Netflix figures the potential for an on-demand revolution exists, since much of Japan has access to broadband Internet at home, and people routinely watch videos over their mobile phones. The two largest subscription video providers in Japan have ties to mobile phone carriers SoftBank Group and NTT Docomo, which offer them as part of larger phone packages. Netflix on Aug. 24 announced its own partnership with SoftBank, which will promote the service in its stores and kiosks, on its website, and in other retail outlets. SoftBank customers will be able to pay for Netflix on their phone bill, and the Netflix app will arrive preinstalled on new smartphones in October. Consumer electronics giants Panasonic and Sony have agreed to include a Netflix button on TV remotes.

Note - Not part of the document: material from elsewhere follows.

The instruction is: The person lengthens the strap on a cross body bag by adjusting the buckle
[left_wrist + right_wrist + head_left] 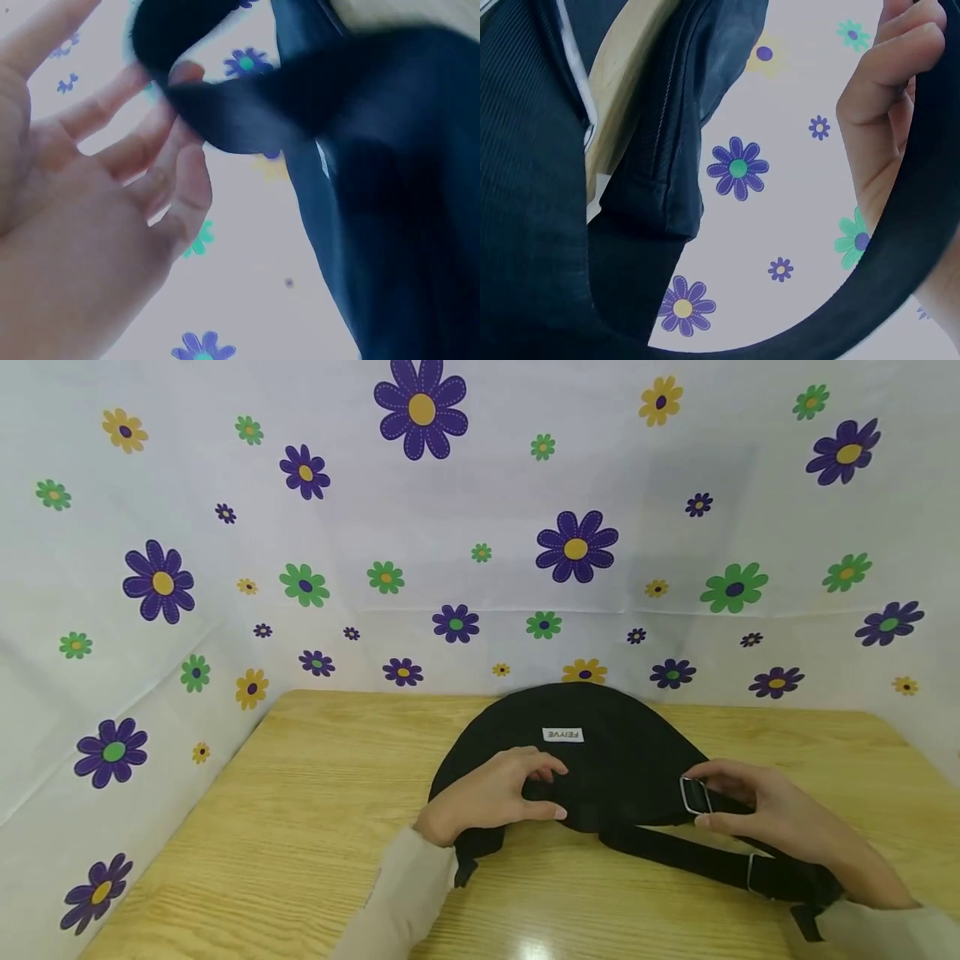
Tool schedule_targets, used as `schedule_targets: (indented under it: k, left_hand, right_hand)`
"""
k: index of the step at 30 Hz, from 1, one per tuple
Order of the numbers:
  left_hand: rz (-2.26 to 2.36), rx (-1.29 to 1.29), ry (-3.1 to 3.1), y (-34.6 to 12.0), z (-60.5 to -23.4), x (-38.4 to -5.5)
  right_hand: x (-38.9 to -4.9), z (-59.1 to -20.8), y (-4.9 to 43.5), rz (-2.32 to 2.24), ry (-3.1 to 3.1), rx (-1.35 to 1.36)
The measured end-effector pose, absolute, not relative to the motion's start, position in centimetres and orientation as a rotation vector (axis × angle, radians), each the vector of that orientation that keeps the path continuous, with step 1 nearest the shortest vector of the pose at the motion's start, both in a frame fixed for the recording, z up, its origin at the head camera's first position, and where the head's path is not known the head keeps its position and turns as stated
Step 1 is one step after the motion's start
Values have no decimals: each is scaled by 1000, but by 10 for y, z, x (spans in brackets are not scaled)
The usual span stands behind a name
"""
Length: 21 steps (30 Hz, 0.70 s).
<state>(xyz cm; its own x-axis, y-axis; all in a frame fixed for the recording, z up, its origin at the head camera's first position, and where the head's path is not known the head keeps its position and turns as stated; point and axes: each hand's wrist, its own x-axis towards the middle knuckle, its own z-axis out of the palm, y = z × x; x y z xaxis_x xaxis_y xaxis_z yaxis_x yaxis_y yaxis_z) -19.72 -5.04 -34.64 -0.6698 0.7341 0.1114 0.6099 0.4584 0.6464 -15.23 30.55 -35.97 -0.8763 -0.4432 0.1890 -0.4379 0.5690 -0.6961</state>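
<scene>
A black waist bag (607, 752) with a small white label (562, 735) lies on the table, its curved edge toward the back. My left hand (498, 793) is over the bag's left front part, thumb and fingers apart. In the left wrist view, the fingers of that hand (112, 165) touch a dark strap loop (232, 120), blurred. On the right, my right hand (772, 810) pinches the black strap at its metal slide buckle (695, 796) between thumb and fingers. The right wrist view shows its curled fingers (885, 75) partly behind the strap (885, 277).
The light wooden table (300, 827) stands against a white cloth (480, 502) with purple, green and yellow flowers at the back and sides. A second stretch of strap (682, 852) with another metal buckle (752, 872) runs along the bag's front right.
</scene>
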Motion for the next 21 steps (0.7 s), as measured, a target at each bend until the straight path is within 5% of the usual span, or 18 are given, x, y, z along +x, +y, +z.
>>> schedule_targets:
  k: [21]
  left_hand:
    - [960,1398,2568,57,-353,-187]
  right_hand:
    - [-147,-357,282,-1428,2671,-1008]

The deals reflect a conscious effort by Netflix to strike a conciliatory tone with local players that can influence consumers. Hulu struggled to earn that trust when it entered Japan in 2011. The Japanese viewed Hulu as gaijin, or foreigner, according to Media Partners’ Couto. Plus, it charged about $15 a month; Netflix will cost less than the $8.99 most of its U.S. subscribers pay. Hulu didn’t gain traction until its prices were lowered and its local unit was sold to Nippon Television Holdings in 2014.
The real challenge is to generate excitement in a place that isn’t clamoring for Netflix, says Cameron Johnson, a company executive working on the Japanese site. While most Japanese websites are dense with small photos and many entry points, Netflix opted to stick with the spare look it uses in other countries. Johnson says he’ll start tweaking the service within minutes of its debut, responding to complaints and praise. Netflix’s entry into Latin America in 2011 was slow to take off, but the company credits its eventual turnaround to more than 100 different changes it made to the service based on viewer behavior and feedback.

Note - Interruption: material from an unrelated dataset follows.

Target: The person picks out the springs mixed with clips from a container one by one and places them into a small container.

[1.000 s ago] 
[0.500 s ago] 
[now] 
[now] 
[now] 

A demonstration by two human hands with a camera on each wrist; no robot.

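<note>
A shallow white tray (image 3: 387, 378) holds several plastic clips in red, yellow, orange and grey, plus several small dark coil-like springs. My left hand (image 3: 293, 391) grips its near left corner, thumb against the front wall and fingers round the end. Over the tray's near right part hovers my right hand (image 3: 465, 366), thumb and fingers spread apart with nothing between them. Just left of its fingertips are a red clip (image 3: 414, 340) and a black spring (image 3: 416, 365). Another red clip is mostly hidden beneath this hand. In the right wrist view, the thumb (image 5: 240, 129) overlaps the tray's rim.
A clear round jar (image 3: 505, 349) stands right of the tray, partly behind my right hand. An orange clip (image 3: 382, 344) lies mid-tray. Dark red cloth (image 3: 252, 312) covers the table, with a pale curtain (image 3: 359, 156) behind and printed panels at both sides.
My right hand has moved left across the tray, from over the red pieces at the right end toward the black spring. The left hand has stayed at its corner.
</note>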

That nimbleness is one reason investors support the expansion into unfamiliar territory. Anthony DiClemente, an analyst with Nomura Securities in New York, estimates Netflix may approach 5 million subscribers in Japan by 2020, just behind its bigger markets in Germany, Brazil, and the U.K.
Hastings won’t give hard numbers, but he’s optimistic about Netflix’s prospects. “It may be one of our best markets in the long term because when the Japanese society embraces a brand, it is a very deep connection, very long-term,” he said on a recent earnings call. “So we’re willing to make that investment knowing that it’s not the quick route to success that might be in other countries.”
—With Pavel Alpeyev
The bottom line: Betting that streaming is a global phenomenon, Netflix will expand to more than 150 countries by the end of 2016.